◆ Exercise details ◆
For this exercise, retype all the data exactly and exclude every image.

◆ Data block ◆

---

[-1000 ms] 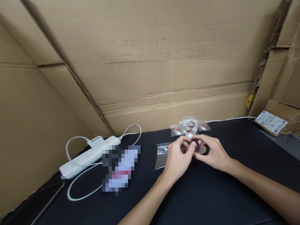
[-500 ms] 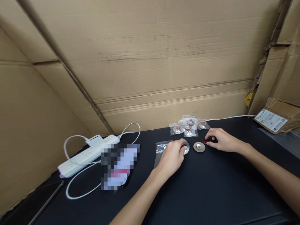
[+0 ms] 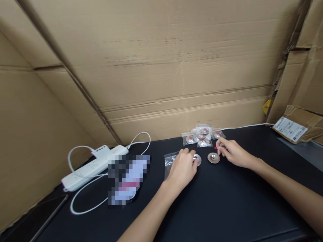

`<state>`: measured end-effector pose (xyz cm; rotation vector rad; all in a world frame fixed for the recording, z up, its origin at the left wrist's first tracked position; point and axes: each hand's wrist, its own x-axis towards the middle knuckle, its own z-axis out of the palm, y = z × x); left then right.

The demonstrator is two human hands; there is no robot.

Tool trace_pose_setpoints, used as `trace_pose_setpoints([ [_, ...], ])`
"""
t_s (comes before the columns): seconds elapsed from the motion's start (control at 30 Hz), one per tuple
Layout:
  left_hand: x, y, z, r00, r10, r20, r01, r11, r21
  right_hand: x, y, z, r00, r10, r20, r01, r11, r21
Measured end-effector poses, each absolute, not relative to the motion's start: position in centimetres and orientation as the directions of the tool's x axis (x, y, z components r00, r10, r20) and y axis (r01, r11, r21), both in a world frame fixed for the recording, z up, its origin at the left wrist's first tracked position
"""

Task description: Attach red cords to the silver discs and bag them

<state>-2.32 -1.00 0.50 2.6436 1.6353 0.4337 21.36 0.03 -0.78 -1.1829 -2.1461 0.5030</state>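
My left hand [image 3: 182, 168] rests on the black table [image 3: 227, 208] with its fingers curled over a small silver disc [image 3: 197, 159]. A second silver disc [image 3: 213, 157] lies bare just to its right. My right hand [image 3: 230, 153] hovers right of that disc, pinching a tiny red piece [image 3: 216, 147] between thumb and fingertips. An empty clear plastic bag [image 3: 169, 161] lies left of my left hand. Behind both hands sits a pile of small clear bags with discs [image 3: 202, 136].
A white power strip [image 3: 93, 166] with a looping white cable [image 3: 83, 205] lies at the left, beside a blurred packet [image 3: 127, 179]. Cardboard walls close off the back and left. A labelled cardboard parcel [image 3: 294, 129] sits at the right, and a dark flat panel [image 3: 42, 218] at the lower left.
My hands, joined over a dark round piece a second ago, have parted. Two discs now lie on the table. My right hand lifted the red piece toward the second disc.
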Motion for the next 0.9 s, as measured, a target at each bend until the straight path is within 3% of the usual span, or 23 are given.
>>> trace_pose_setpoints([
  [0.1,-2.4,-1.1,0.5,0.425,0.87,0.249,0.871,-0.468,0.151,20.7,-0.1,-1.0,-0.406,0.848,0.341,0.59,0.528,-0.61],
  [0.4,-2.0,-1.6,0.5,0.484,0.791,0.374,0.808,-0.568,0.156,20.2,-0.3,-1.1,-0.487,0.81,0.327,0.639,0.586,-0.499],
  [0.63,-1.7,-2.1,0.8,0.488,0.746,0.454,0.774,-0.61,0.169,19.9,-0.6,-0.9,-0.444,0.845,0.298,0.595,0.527,-0.606],
  [0.9,-0.9,-2.6,1.8,0.492,0.765,0.414,0.641,-0.641,0.422,18.5,-1.5,-0.1,-0.352,0.833,0.428,0.415,0.548,-0.726],
])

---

◆ Exercise response ◆
[-1000 ms] 
[-500 ms] 
[+0 ms] 

`<state>`: measured end-effector pose (xyz cm; rotation vector rad; all in a world frame fixed for the recording, z up, its origin at the left wrist's first tracked position; point and axes: each hand's wrist, its own x-axis towards the middle knuckle, its own z-axis out of the palm, y = z × x); left then right.

The demonstrator is two human hands; there is no robot.

Tool trace_pose_setpoints, used as `trace_pose_setpoints([ [_, ...], ])`
"""
t_s (comes before the columns): seconds elapsed from the motion's start (control at 30 Hz), one per tuple
Layout:
  left_hand: x, y, z, r00, r10, r20, r01, r11, r21
  right_hand: x, y, z, r00, r10, r20, r01, r11, r21
Measured end-effector poses, each absolute, not relative to the motion's start: position in centimetres and orientation as the directions of the tool's x axis (x, y, z components r00, r10, r20) and y axis (r01, r11, r21), both in a world frame fixed for the recording, z up, its origin at the left wrist's first tracked position
"""

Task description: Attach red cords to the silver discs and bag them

<state>-2.32 -1.00 0.50 2.6436 1.6353 0.4337 21.36 0.03 -0.78 -1.1829 -2.1461 0.5030</state>
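My left hand [image 3: 182, 168] rests on the black table [image 3: 227, 208] with its fingers curled over a small silver disc [image 3: 197, 159]. A second silver disc [image 3: 213, 157] lies bare just to its right. My right hand [image 3: 230, 153] hovers right of that disc, pinching a tiny red piece [image 3: 216, 147] between thumb and fingertips. An empty clear plastic bag [image 3: 169, 161] lies left of my left hand. Behind both hands sits a pile of small clear bags with discs [image 3: 202, 136].
A white power strip [image 3: 93, 166] with a looping white cable [image 3: 83, 205] lies at the left, beside a blurred packet [image 3: 127, 179]. Cardboard walls close off the back and left. A labelled cardboard parcel [image 3: 294, 129] sits at the right, and a dark flat panel [image 3: 42, 218] at the lower left.
My hands, joined over a dark round piece a second ago, have parted. Two discs now lie on the table. My right hand lifted the red piece toward the second disc.
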Motion for the next 0.9 s, as measured, a target at each bend until the straight path is within 3% of the usual span, or 23 are given.
>>> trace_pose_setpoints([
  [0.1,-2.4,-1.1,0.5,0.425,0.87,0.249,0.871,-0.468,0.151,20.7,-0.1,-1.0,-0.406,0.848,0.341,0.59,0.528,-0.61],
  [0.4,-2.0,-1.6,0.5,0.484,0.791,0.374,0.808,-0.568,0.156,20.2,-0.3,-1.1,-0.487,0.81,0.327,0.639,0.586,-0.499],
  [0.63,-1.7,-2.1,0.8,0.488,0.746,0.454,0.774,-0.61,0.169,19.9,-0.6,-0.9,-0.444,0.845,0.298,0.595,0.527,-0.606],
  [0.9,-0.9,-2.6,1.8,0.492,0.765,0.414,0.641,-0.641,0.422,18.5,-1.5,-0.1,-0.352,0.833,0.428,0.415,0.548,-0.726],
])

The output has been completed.